**Directions**
Having read the listing below, repeat it exactly.

**Dataset excerpt**
□ □ □ □ □ □ □
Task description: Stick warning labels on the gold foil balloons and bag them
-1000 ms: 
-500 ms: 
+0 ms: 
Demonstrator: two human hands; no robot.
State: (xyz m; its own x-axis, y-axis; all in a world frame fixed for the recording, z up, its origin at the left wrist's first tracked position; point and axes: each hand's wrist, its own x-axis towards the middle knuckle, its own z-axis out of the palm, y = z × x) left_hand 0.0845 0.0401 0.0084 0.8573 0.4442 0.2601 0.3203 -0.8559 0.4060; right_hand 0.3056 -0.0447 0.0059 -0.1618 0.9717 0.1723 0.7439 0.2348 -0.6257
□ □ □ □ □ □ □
**Task result**
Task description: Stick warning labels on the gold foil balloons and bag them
-1000 ms: 
-500 ms: 
+0 ms: 
Demonstrator: two human hands; no robot.
State: (xyz m; its own x-axis, y-axis; all in a world frame fixed for the recording, z up, its origin at the left wrist's first tracked position; point and axes: each hand's wrist, its own x-axis towards the middle knuckle, its own z-axis out of the palm, y = z × x) left_hand 0.0845 0.0401 0.0084 0.8573 0.4442 0.2601 0.3203 -0.8559 0.4060; right_hand 0.3056 -0.0447 0.0059 -0.1618 0.9717 0.1723 0.7439 0.2348 -0.6257

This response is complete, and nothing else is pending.